OTAGES AFGHANISTAN : Entretien JF Julliard (Reporters sans frontières)
“On ne sait plus très bien ce qui pourrait aider les otages...” (TELERAMA)
LE FIL TéLéVISION - Médiatiser ou pas l’enlèvement en Afghanistan des journalistes de France 3 ? Après la publication, dans “Le Parisien”, d’images où leurs visages sont quasi reconnaissables, nous avons interrogé Jean-François Julliard, secrétaire général de Reporters sans frontières. Selon lui, tant que les autorités sont mobilisées, mieux vaut rester discret.
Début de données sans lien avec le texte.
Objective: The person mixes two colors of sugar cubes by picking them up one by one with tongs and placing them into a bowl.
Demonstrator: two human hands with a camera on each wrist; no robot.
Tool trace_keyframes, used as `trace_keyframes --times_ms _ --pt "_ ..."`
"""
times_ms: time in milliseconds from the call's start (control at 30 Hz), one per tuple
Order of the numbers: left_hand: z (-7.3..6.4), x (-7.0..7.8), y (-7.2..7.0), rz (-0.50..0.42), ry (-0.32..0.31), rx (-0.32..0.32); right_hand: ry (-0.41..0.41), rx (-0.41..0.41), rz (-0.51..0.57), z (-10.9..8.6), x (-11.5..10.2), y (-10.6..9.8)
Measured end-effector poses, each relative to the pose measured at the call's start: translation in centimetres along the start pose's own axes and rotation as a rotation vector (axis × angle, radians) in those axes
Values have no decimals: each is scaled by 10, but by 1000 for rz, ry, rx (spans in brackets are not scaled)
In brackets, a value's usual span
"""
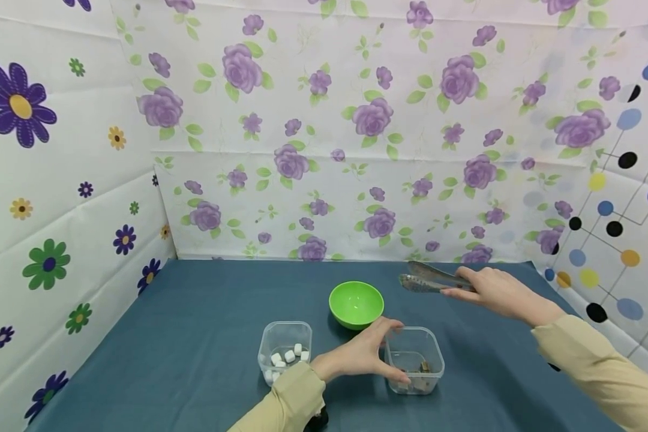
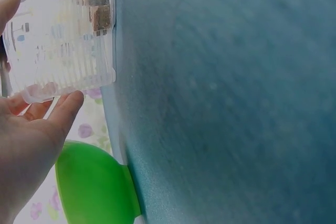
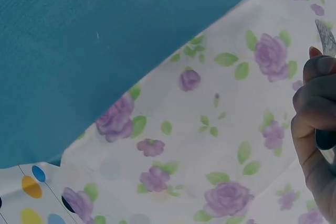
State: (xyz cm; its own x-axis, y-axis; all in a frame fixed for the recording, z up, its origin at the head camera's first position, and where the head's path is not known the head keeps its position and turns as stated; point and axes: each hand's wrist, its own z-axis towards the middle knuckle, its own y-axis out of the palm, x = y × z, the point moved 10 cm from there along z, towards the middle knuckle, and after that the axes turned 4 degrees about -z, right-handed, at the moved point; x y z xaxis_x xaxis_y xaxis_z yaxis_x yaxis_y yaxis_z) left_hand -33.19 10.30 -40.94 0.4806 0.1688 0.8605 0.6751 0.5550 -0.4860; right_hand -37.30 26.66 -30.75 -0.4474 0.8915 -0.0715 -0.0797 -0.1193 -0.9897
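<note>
My right hand (image 1: 499, 294) grips a pair of metal tongs (image 1: 426, 278), raised above the right side of the table with the two tips apart. In the right wrist view only curled fingers (image 3: 315, 114) and a bit of the tongs (image 3: 326, 38) show at the edge. My left hand (image 1: 356, 354) holds a clear plastic container (image 1: 423, 384) by its left side, thumb in front and fingers behind. A few brown cubes (image 2: 101, 17) lie in that container. Just behind the left hand stands a green bowl (image 1: 356, 305).
A second clear container (image 1: 285, 331) with several white cubes (image 1: 290, 356) stands left of my left forearm. Blue cloth (image 1: 194, 336) covers the table. Flower-printed sheets (image 1: 324, 120) hang at the back and left, a dotted sheet (image 1: 626, 180) at the right.
</note>
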Motion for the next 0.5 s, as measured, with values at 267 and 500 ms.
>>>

Le Parisien a publié ce matin les photos à peine floutées des deux journalistes de France 3 enlevés en Afghanistan, tirées d’une vidéo diffusée par Al Jazira. Cette médiatisation semble aller à l’encontre des consignes de discrétion transmises par les pouvoirs publics et la chaîne autour de cet enlèvement... Jean-François Julliard : Cette vidéo chamboule un peut tout. LCI l’a aussi diffusée, avant d’arrêter, à la demande de France Télévisions. En toute honnêteté, à l’heure actuelle, on ne sait plus très bien ce qui est le plus pertinent et pourrait le mieux aider les otages. Globalement, les médias ont décidé de ne pas diffuser cette vidéo, ou, en tout cas, en floutant les visages. Je crois qu’il n’est pas utile, pour l’instant, d’aller plus loin.
On sent les médias vraiment gênés aux entournures pour évoquer l’affaire... France 3 vient tout juste de donner leur prénom, Le Parisien l’initiale de leurs noms... Trouver le point d’équilibre entre une très forte médiatisation, à l’image de ce qui a pu se passer pour Florence Aubenas, et un mutisme complet, comme pour le journaliste du New York Times (1), est un exercice des plus délicats. Je crois qu’à partir du moment où on a commencé à en parler, le silence total n’est plus de mise. On est aujourd’hui dans une espèce d’entre-deux pas vraiment satisfaisant et qui, d’ailleurs, ne tiendra pas. Les familles des otages ne sont peut-être pas non plus d’accord entre elles sur l’attitude à adopter.
A quel moment, alors, estimez-vous qu’il sera souhaitable de publier leur nom et leur visage. Bref, de sensibiliser l’opinion publique afin d’accélérer leur libération ? Dès qu’on sentira que la mobilisation des pouvoirs publics commence à retomber, ce qui n’est pas le cas actuellement. Jusqu’à présent, tout le monde est sur le pont 24h/24. Mais on le sait par expérience : plus les jours passent, moins les personnes mobilisées sont nombreuses.
Vous aviez aussi sollicité un rendez-vous auprès de Nicolas Sarkozy, qui, dans les premiers jours, avait évoqué la prétendue imprudence des deux journalistes. Le secrétaire général de l’Elysée, Claude Guéant, parlait, lui, du « coût exorbitant » de leur libération. Vous ont-ils fourni des explications ? Nous n’avons pas pu les rencontrer. Je crois toutefois que les autorités ont compris leur erreur. La polémique est close. Jusqu’à la libération de nos deux confrères.
. Richard Sénéjoux
(1) David Rhode a été détenu sept mois en Afghanistan. Son enlèvement n’a été révélé qu’au moment où il a réussi à fausser compagnie à ses geôliers, en juin 2009.